Wetlands in an arid western landscape.

Wetlands in an arid western landscape. (Public domain.)

The wetlands of eastern Washington’s Columbia Plateau provide critical habitat for a range of fish and wildlife species.  Wetlands here and elsewhere serve important landscape functions such as storing carbon, preventing flooding, and keeping excess sediment and nutrients from flowing into other water bodies. Because of the crucial role of wetlands, understanding the impacts of climate change on wetland dynamics is essential. In order to make projections about what might happen in the future, scientists need to have a record of the historic hydrologic dynamics of wetlands. Yet in the Columbia Plateau, scientists don’t even have enough basic information about their locations.

To address this lack of information, University of Washington associate professor L. Monika Moskal and doctoral student Meghan Halabisky are using open-source Landsat satellite imagery, collected from 1984 to 2011. The resolution of these images is coarse—the pixels that make up the images are each 900 m2 in area, meaning wetland features smaller than that size are not visible. In order to use this imagery, researchers are applying a special image analysis technique that detects the unique ways in which wetlands emit and reflect light (known as their ‘signatures’), allowing them to identify even small wetlands.

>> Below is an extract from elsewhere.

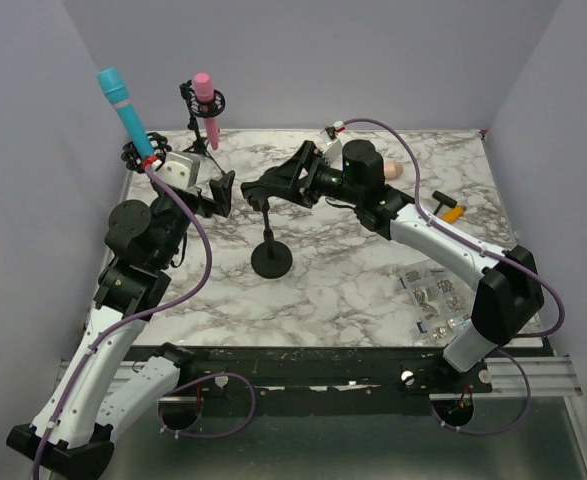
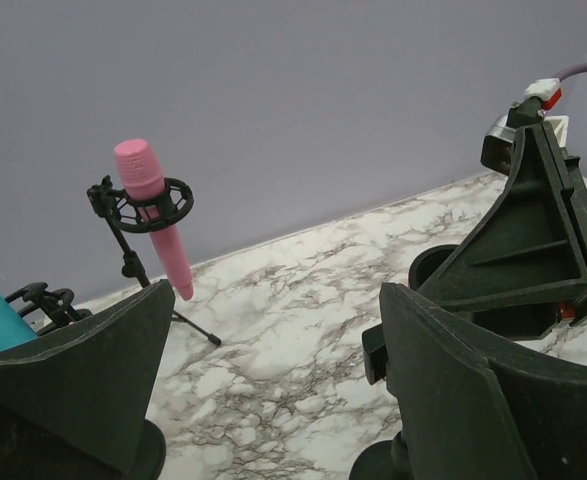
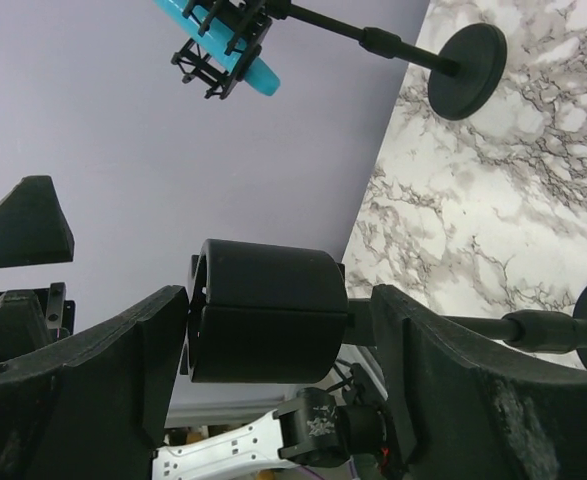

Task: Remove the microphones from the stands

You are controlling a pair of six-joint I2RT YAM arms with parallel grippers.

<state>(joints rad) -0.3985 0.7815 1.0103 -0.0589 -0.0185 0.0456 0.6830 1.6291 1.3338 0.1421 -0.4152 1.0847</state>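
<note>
A black stand with a round base [image 1: 271,260] stands mid-table. Its black clip holder [image 3: 263,310] shows no microphone in it. My right gripper [image 1: 263,188] is shut on that clip, one finger on each side of it [image 3: 278,330]. My left gripper [image 1: 223,192] is open and empty just left of the clip, with bare marble between its fingers [image 2: 273,400]. A pink microphone [image 1: 208,105] sits in a tripod stand at the back [image 2: 153,215]. A cyan microphone [image 1: 125,100] sits in a stand at the back left [image 3: 228,45].
A beige rounded object [image 1: 394,168] lies behind the right arm. An orange and black tool [image 1: 445,207] lies at the right. A clear bag of small parts [image 1: 435,298] lies near the front right. Grey walls close in the table's sides and back.
</note>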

According to Halabisky, “each material has a unique pattern of absorbing and reflecting light. And based on those unique patterns, we can deconstruct each Landsat pixel and find out how much water, sage steppe, and other vegetation is composed within that pixel”. Using this method, Moskal and Halabisky are able to identify wetlands that are smaller than a single Landsat pixel.

Thanks to the long history of the Landsat satellite, they’re now also able to examine how the water levels of these wetlands have changed over time. In particular, the researchers are creating a record of flooding and drying patterns over time for 750 wetlands in the Columbia Plateau. “This method is unique because it’s essentially taking the pulse of the landscape—the time-series data (graphs) look like a heartbeat as the water in wetlands fills up, then goes down. We can track this for decades now,” said Moskal.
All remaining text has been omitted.